Perdoar é o ato de libertar o outro da culpa, mas é mais que isso. Em sua função libertária, o perdão liberta quem o pratica. É um ato de grandeza de espírito, que representa, acima de tudo, uma doação.

For-give, vor-geben, per-dón, perdão. Praticamente em todos os idiomas a palavra perdoar obedece a sua origem do latim vulgar perdonare, que é formada pela junção do prefixo per (através de) com a palavra donare, que representa o ato de doar ou, melhor ainda, dar-se.

Depois de muitos séculos e de muitas refl exões e textos sobre o assunto, a filósofa alemã Hannah Arendt, que migrou para os Estados Unidos com a ascensão do nazismo, escreveu, em seu livro 'A condição humana', que o perdão é uma resposta libertária: "[o perdão] é a única forma de reação que não 're-age' apenas, mas age de novo e inesperadamente, sem ser condicionada pelo ato que provocou e de cujas consequências liberta tanto quem perdoa quanto o que é perdoado [...] é a liberação dos grilhões da vingança".

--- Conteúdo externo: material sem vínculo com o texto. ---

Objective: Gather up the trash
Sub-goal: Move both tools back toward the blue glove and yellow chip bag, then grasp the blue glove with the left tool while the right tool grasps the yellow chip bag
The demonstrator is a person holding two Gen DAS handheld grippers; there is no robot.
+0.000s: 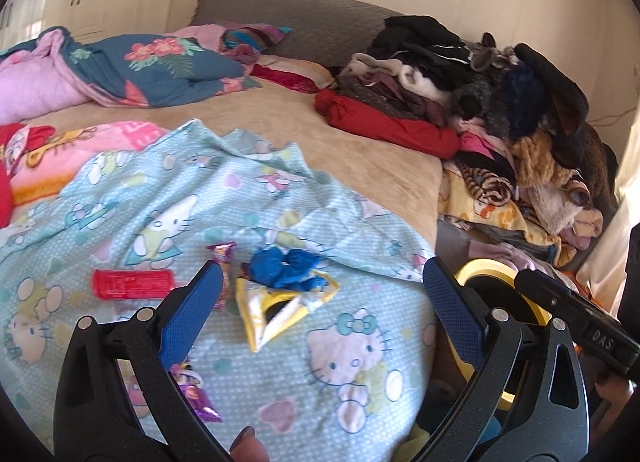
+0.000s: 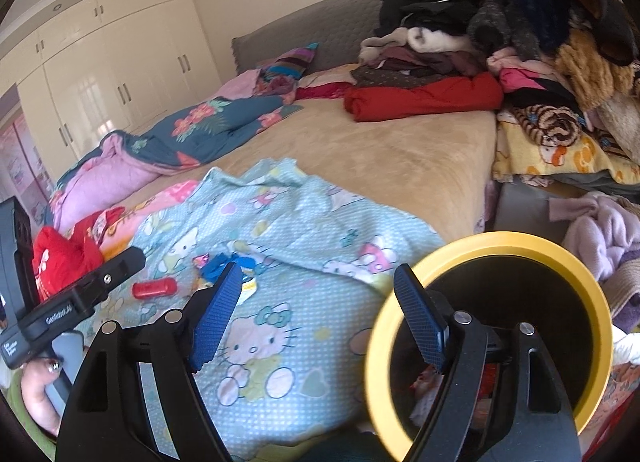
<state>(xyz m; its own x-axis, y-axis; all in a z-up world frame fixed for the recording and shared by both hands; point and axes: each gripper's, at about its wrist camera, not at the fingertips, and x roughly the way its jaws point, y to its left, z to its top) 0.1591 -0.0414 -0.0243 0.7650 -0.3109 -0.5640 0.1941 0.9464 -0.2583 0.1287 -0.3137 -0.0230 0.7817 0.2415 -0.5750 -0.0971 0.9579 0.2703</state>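
Note:
Trash lies on a light-blue Hello Kitty blanket (image 1: 168,197) on the bed. There is a red wrapper (image 1: 134,283), a crumpled blue piece (image 1: 286,268) on a yellow-white packet (image 1: 276,310), and two purple candy wrappers (image 1: 222,262) (image 1: 196,394). My left gripper (image 1: 322,286) is open and empty, just above and short of the blue piece. My right gripper (image 2: 318,294) is open and empty, its right finger over a yellow-rimmed bin (image 2: 480,246) that holds some trash. The red wrapper (image 2: 154,288) and blue piece (image 2: 218,264) show in the right wrist view too.
A tall pile of clothes (image 1: 480,93) with a red garment (image 1: 384,121) fills the right side of the bed. A floral quilt (image 1: 152,65) lies far left. A lilac cloth (image 2: 600,229) sits beside the bin. White wardrobes (image 2: 100,81) line the far wall.

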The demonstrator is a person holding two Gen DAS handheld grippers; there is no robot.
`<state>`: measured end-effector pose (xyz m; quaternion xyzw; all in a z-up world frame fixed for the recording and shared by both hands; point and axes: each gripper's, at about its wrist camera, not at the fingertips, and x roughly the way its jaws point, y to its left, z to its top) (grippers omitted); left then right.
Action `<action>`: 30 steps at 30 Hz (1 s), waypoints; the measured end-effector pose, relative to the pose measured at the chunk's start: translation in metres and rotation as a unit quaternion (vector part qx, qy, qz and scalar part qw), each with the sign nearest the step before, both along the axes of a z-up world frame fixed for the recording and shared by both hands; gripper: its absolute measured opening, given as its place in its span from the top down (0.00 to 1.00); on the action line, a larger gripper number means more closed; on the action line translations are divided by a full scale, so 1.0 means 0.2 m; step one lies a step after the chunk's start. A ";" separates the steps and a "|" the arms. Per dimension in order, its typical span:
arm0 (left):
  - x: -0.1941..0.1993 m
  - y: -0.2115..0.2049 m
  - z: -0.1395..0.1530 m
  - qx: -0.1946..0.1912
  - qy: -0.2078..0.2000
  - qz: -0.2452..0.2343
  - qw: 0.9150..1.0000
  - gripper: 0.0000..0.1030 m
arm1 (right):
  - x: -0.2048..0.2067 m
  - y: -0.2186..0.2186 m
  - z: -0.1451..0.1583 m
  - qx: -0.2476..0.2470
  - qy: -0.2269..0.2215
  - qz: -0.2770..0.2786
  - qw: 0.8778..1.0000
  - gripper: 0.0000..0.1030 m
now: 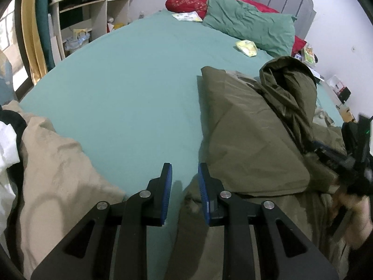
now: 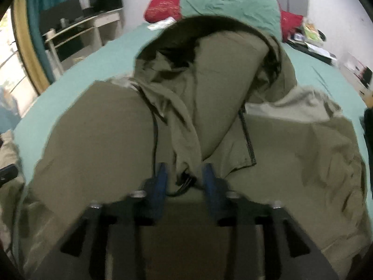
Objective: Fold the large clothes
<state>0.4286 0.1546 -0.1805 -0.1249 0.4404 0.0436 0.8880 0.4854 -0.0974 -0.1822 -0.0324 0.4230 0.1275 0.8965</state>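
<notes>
Olive jacket (image 1: 251,126) lies on the right half of the bed (image 1: 130,88), left sleeve folded in, hood (image 2: 209,53) bunched toward the pillows (image 1: 249,23). Wide bare sheet left of it; beige cloth (image 1: 58,163) heaped at near left edge.

Left gripper (image 1: 185,182): jaws slightly apart, nothing between, just off the jacket's near-left edge.

Right gripper (image 2: 184,177): blurred; jaws parted, a hanging fold and black cord between them; pads not seen pressing.

Only the left view shows the right gripper from outside. Only the right view shows the zipper (image 2: 248,137).

Motion blur smears the right tongs (image 2: 185,175); olive jacket (image 2: 291,144) cut off below.
</notes>
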 end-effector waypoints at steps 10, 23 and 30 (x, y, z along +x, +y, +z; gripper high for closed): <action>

É de autoria de Freud o notável texto 'Repetição, lembrança, translaboração'. Nele, o pai da psicanálise propõe que o inconsciente, que aprisiona a pessoa no passado e não permite que ela conviva em harmonia com o presente nem consiga ver esperança no futuro, seja examinado com coragem e grandeza suficiente para produzir o mais importante dos perdões: o perdão a si mesmo.